> _WHAT YOU ARE ASKED TO DO_: The material below has pictures in it. Set down only the lines from the line containing "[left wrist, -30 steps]" through the line containing "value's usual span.", word for word, and leave the pictures behind.

-------- INFORMATION SUPPLIED

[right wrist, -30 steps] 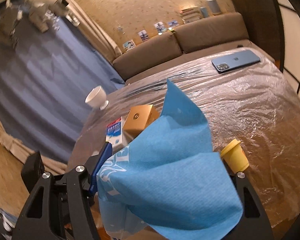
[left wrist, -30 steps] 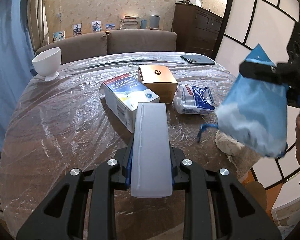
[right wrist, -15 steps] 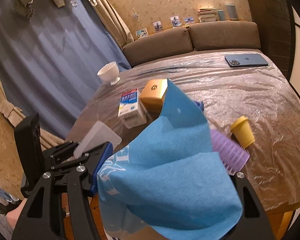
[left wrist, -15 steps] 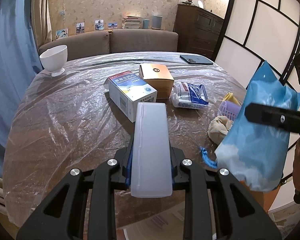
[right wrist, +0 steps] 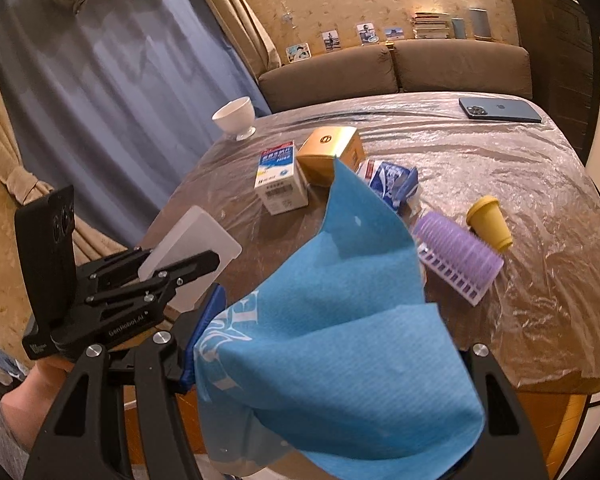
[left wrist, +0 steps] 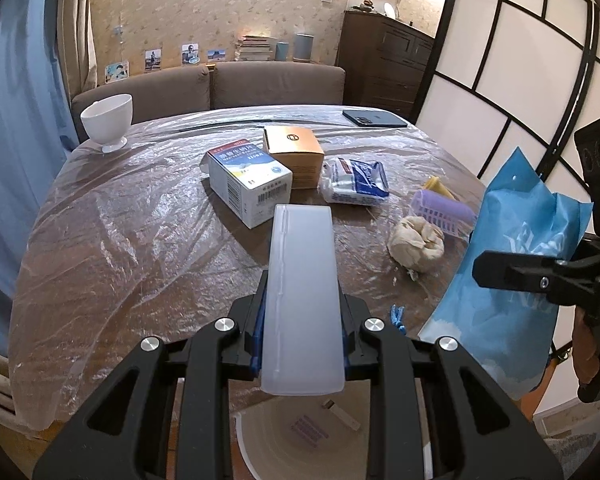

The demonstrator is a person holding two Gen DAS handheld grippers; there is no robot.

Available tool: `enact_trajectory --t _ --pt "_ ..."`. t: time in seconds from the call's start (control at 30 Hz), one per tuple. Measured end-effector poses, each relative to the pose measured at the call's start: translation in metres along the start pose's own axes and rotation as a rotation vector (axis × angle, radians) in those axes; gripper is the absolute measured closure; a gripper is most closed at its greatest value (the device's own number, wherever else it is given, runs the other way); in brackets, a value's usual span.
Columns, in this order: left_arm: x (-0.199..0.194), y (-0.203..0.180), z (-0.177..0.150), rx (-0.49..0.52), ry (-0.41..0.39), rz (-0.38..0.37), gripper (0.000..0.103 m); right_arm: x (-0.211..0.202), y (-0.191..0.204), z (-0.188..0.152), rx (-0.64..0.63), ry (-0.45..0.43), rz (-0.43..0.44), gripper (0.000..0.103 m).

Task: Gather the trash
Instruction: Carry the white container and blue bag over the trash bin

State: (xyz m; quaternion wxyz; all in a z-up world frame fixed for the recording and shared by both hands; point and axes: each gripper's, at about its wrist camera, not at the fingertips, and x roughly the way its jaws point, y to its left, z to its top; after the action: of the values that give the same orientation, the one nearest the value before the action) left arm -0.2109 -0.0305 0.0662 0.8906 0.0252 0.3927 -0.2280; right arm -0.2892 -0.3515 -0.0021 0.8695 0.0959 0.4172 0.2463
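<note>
From the left wrist view, the left hand-held gripper [left wrist: 302, 308] pinches a long frosted white plastic case [left wrist: 300, 296] between its pads, the case sticking out forward over the near edge of the table [left wrist: 120, 248], which is covered in clear plastic film. Beyond the case's far end lies a white and blue carton [left wrist: 249, 178], with a gold box [left wrist: 294, 156] just behind it and a crumpled blue and white wrapper [left wrist: 356, 182] to the right of that box. Further right of the case sit a crumpled beige paper ball [left wrist: 416, 240], a purple hair roller [left wrist: 446, 212] and a yellow cap [left wrist: 440, 185]. A white bowl [left wrist: 107, 122] stands at the table's far left. Below the gripper, off the table, a white bin [left wrist: 300, 440] shows with scraps inside. At the right edge the right hand-held gripper [left wrist: 540, 280] clamps a blue bag [left wrist: 520, 280].

From the right wrist view, the right hand-held gripper [right wrist: 332, 340] is closed on the blue bag [right wrist: 332, 340], which fills the gap between its fingers. The left gripper [right wrist: 152, 280] with the white case [right wrist: 192, 252] is left of the bag. The roller [right wrist: 456, 256] and yellow cap [right wrist: 490, 228] lie on the table right of the bag's peak; a phone [right wrist: 500, 110] lies at the far corner.
</note>
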Motion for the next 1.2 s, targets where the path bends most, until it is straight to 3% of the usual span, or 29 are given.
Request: enact_trajectory --t 0.73,1.2 --pt "-0.023 -0.018 -0.042 -0.007 0.060 -0.084 0.075 -0.006 -0.001 -0.045 -0.014 0.117 0.036 0.042" --pt "-0.014 -0.043 -0.060 0.041 0.120 -0.061 0.075 0.011 0.000 -0.071 -0.062 0.180 -0.011 0.042"
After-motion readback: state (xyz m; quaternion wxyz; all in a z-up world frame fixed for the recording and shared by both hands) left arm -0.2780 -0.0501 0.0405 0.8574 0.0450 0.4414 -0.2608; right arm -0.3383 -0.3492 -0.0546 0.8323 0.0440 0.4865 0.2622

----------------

> _SOLUTION FOR THIS TASK_:
[left wrist, -30 steps] 
[right wrist, -15 steps] 
[left wrist, -15 steps] 
[right wrist, +0 steps] 
[left wrist, +0 steps] 

The demonstrator is a person holding two Gen DAS handheld grippers; there is no robot.

Available tool: `enact_trajectory --t _ --pt "_ ..."`. t: time in seconds from the call's start (control at 30 Hz), one per tuple. Measured end-effector poses, each relative to the pose measured at the call's start: translation in metres along the start pose's own axes and rotation as a rotation vector (axis × angle, radians) in those axes; gripper is the absolute measured closure; a gripper is most closed at its greatest value (the device's own number, wherever else it is given, runs the other way); in brackets, a value's usual span.

Nothing more is required for this exercise.